2025-12-14 Latest Published
By Tsietsi Condry Ramatladi
Akintunde Ayodeji Alonge
Progress In Electromagnetics Research B, Vol. 116, 65-80, 2026
Abstract
Reliable modelling of rainfall-induced attenuation is crucial for designing and operating high-frequency communication systems, particularly those operating above 10 GHz, in regions with severe rainfall conditions such as subtropical climates. This study offers a comparison of supervised machine learning (ML) models - k-nearest neighbours (KNN), decision trees (DT), and random forests (RF) - against traditional statistical methods such as the lognormal and gamma distributions for estimating raindrop size distribution (DSD) and specific attenuation. Rainfall measurements taken between 2018 and 2019 were obtained from 1-minute disdrometer at the measurement location in Durban, South Africa (29.8651°S, 30.9734°E). The investigated models were then tested across four different rainfall regimes processed from the dataset: drizzle, widespread rain, shower, and thunderstorm. An adaptive tuning method for selecting the best k-value in KNN was introduced to enhance prediction accuracy across various rainfall intensities.
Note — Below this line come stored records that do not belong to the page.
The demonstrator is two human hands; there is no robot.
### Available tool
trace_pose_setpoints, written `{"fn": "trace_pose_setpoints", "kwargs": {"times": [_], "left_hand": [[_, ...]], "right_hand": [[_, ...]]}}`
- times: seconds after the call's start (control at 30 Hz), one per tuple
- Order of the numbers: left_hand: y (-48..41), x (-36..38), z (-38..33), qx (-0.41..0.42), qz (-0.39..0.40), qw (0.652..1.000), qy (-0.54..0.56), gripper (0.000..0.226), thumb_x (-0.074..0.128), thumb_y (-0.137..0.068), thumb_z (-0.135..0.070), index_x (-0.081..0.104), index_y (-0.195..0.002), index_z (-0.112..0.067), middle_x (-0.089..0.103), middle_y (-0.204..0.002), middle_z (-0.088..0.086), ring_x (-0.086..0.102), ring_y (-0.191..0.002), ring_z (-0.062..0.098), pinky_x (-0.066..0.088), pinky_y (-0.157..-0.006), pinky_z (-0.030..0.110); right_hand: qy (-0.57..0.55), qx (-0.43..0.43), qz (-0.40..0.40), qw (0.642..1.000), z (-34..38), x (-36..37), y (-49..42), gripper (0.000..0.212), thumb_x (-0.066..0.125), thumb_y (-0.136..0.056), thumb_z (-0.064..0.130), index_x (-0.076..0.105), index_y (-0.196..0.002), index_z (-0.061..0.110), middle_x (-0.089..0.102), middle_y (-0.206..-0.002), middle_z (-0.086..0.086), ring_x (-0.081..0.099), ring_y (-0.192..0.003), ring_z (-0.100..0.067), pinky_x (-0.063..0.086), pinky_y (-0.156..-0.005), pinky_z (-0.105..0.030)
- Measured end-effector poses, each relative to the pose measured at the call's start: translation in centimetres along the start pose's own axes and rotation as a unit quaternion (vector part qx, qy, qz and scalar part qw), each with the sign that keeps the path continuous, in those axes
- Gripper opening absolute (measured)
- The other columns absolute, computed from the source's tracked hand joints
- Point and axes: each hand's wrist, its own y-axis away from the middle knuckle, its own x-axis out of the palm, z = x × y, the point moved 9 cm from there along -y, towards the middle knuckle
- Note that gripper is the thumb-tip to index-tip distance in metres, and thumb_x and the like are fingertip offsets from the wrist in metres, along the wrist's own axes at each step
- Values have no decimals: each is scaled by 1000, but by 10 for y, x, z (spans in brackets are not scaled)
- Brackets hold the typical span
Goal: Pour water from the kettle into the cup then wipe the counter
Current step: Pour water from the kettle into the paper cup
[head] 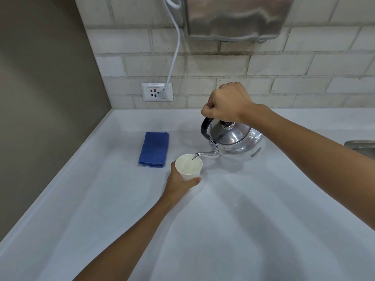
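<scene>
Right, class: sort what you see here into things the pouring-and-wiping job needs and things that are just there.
Needed for the job:
kettle, tilted by the right hand
paper cup, held by the left hand
blue cloth, folded on the counter

Just there:
wall socket
white cable
steel wall unit
sink edge

The kettle (pixel 237 140) is shiny silver with a black handle (pixel 205 126). The cup (pixel 189 167) is plain white. A folded cloth (pixel 154 149) is deep blue. The surface (pixel 223 230) is pale bluish white; the wall (pixel 284 74) shows cream brick-pattern tiles.
</scene>
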Motion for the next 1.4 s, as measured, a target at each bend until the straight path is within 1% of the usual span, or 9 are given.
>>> {"fn": "trace_pose_setpoints", "kwargs": {"times": [0.1, 0.17, 0.3, 0.53, 0.67, 0.73, 0.8, 0.97, 1.4], "left_hand": [[0, 0, 0, 0, 0, 1000, 0, 74, 81, -66, -12, 36, -123, -22, 51, -119, -2, 50, -105, 17, 47, -75, 19], [0, 0, 0, -2, 2, 1000, -3, 76, 81, -66, -12, 35, -126, -20, 50, -120, -1, 50, -107, 17, 44, -81, 25], [1, 0, -1, 0, 2, 1000, -7, 75, 81, -66, -13, 36, -124, -22, 51, -118, -4, 51, -105, 15, 44, -77, 20], [1, 0, -1, -1, -3, 1000, -9, 69, 81, -65, -13, 36, -116, -27, 51, -113, -6, 51, -99, 13, 43, -70, 16], [1, 0, -2, -2, -1, 1000, -10, 70, 81, -66, -13, 35, -118, -26, 50, -113, -5, 50, -97, 11, 45, -60, 8], [1, 0, -2, 1, -1, 1000, -9, 73, 81, -66, -12, 36, -122, -23, 50, -115, -4, 50, -100, 13, 44, -65, 9], [1, 0, -2, 0, -2, 1000, -8, 75, 81, -65, -12, 36, -125, -20, 51, -116, -4, 50, -104, 15, 43, -74, 17], [0, 0, -1, -3, -4, 1000, -11, 77, 81, -65, -12, 36, -126, -19, 51, -115, -4, 50, -104, 15, 41, -81, 24], [1, 1, -2, -1, -7, 1000, -8, 75, 80, -65, -9, 36, -125, -18, 51, -114, -3, 50, -103, 16, 41, -82, 25]], "right_hand": [[6, -2, -1, 1000, 1, -2, 0, 46, 51, -73, 22, 19, -41, 14, 16, -38, 0, 11, -41, -17, 13, -46, -24], [5, -4, -2, 1000, 1, -3, 0, 46, 51, -73, 21, 19, -41, 15, 16, -38, 0, 11, -42, -17, 13, -46, -24], [7, -9, 2, 1000, 2, -3, 0, 46, 51, -73, 22, 19, -40, 15, 17, -38, 0, 12, -42, -17, 14, -46, -24], [17, -13, 5, 1000, 2, -4, -1, 45, 51, -72, 23, 19, -40, 15, 18, -38, 0, 12, -41, -17, 15, -46, -24], [23, -17, 4, 1000, 2, -6, -2, 45, 51, -72, 22, 19, -41, 16, 17, -39, 0, 11, -42, -17, 15, -46, -23], [26, -18, 3, 1000, 2, -7, -2, 46, 51, -73, 22, 19, -41, 15, 18, -39, 0, 11, -42, -17, 14, -46, -23], [29, -18, 4, 999, 2, -8, -2, 45, 51, -73, 22, 19, -41, 15, 18, -39, -1, 12, -42, -17, 14, -46, -23], [33, -24, 7, 999, 3, -9, -3, 45, 50, -73, 22, 20, -41, 15, 17, -39, -1, 12, -42, -17, 15, -47, -24], [45, -32, 4, 998, 2, -15, -5, 44, 50, -74, 21, 22, -41, 14, 21, -40, -2, 21, -44, -21, 17, -47, -24]]}}
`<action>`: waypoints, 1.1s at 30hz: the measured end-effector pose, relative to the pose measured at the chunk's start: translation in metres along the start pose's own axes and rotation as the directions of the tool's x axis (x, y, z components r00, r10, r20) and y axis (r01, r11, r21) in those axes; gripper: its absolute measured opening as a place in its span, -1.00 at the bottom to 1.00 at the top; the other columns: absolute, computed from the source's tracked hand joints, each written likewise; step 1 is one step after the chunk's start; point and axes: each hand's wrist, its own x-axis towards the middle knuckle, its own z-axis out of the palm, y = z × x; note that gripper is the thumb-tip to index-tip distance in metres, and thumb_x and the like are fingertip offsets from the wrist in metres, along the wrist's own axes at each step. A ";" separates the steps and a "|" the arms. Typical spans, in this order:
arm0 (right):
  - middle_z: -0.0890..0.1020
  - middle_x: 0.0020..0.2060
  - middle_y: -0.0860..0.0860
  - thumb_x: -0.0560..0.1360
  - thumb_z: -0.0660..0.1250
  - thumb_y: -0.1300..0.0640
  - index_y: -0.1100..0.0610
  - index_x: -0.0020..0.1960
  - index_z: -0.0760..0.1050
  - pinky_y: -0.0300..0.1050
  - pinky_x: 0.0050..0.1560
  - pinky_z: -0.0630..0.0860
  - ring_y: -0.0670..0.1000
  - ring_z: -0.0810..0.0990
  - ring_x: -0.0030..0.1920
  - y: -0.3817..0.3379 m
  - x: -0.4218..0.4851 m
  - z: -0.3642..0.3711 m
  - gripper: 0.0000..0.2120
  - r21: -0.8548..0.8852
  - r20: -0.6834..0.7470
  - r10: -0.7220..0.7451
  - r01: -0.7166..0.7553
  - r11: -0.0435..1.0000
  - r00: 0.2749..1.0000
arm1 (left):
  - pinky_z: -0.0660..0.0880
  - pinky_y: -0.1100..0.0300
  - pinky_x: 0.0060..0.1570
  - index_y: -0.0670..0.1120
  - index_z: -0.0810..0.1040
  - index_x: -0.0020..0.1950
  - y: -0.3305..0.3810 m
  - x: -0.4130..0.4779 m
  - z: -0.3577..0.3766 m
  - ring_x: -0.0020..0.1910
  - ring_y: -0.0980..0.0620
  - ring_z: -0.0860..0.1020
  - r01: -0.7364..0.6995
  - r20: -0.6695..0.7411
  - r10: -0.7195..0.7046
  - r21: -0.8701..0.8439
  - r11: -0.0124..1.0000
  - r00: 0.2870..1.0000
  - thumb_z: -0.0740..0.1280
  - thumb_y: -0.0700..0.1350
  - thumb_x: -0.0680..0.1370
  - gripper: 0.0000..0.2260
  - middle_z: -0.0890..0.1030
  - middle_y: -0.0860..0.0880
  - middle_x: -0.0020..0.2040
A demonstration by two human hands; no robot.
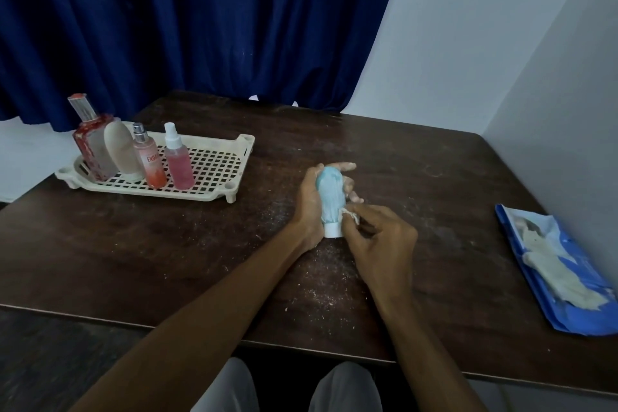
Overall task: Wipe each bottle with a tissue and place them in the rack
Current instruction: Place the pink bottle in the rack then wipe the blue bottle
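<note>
Cream plastic rack [214, 174] sits far left on the dark wood table [418, 157], w/ a dark blue curtain [200, 27] hanging behind. Four bottles stand upright in it, in a row along its left and front part. Left to right: a square glass bottle [90, 147] w/ red flecks and a tall clear cap; a frosted oval bottle [121, 152] right up vs. it; a pink-orange spray bottle [152, 164] w/ silver top; a pink spray bottle [180, 165] w/ white nozzle.

Mid-table, well apart from the rack, the left hand [307, 207] holds a pale blue bottle [329, 194], its white cap [333, 231] pointing down toward the table; can't tell if the cap touches the wood. Thumb lies along the bottle's left side and the fingers [355, 199] wrap round the back, tips showing on the right, so the hand is clamped on it. A whitish film smears the bottle.

Just right of it, the right hand [384, 244] pinches a small crumpled tissue [350, 215] btwn thumb and forefinger, pressed vs. the bottle's lower right side just above the cap; the other fingers curl in under the palm. White crumbs and dust lie scattered on the wood round both hands.

Far right, near the table edge and the white wall [468, 43], a blue tissue pack [575, 314] lies flat and open, w/ pale tissue showing on top.
</note>
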 end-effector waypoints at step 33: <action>0.68 -0.20 -0.02 0.36 0.53 0.35 0.18 -0.16 0.68 -0.21 -0.17 0.60 -0.12 0.64 -0.20 0.006 -0.002 0.001 -0.88 0.003 -0.036 -0.032 0.032 0.999 0.999 | 0.58 0.09 -0.18 -0.17 0.49 0.01 -0.007 0.004 -0.002 -0.42 0.04 0.46 -0.085 -0.042 0.087 0.048 0.995 0.995 -0.04 0.08 0.70 -0.57 0.46 -0.07 -0.27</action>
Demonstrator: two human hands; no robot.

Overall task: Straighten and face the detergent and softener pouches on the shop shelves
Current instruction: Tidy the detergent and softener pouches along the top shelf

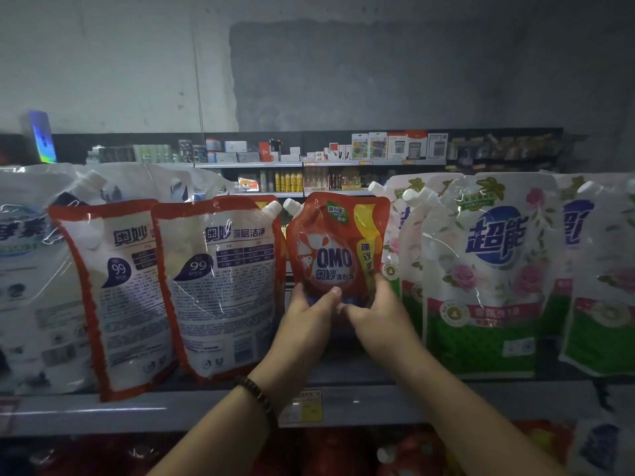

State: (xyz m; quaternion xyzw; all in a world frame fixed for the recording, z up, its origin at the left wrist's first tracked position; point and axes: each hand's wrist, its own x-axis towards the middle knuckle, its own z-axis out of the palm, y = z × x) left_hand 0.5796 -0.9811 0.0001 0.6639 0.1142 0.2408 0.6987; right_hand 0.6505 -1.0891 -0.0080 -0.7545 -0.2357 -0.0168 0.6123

Model performances are evaluated using error metrics of root mean square error (RMSE), mean absolute error (MAE), and the coefficient of determination (R2). The results show that KNN outperforms RF and DT, providing the highest accuracy and lowest prediction errors across all rainfall regimes. The confidence interval (CI) analysis confirms that KNN delivers more precise and stable estimates, while RF and DT exhibit greater variability and uncertainty in performance. Additionally, specific attenuation estimations from these ML models are compared at different rain rates with the ITU-R P.838-8 estimations for frequencies up to 100 GHz. These findings highlight the superiority of data-driven model, particularly the adaptive KNN, in capturing complex rainfall microstructures and improving attenuation predictions. This has direct implications for planning and deploying rain-resilient wireless networks in variable climatic regions.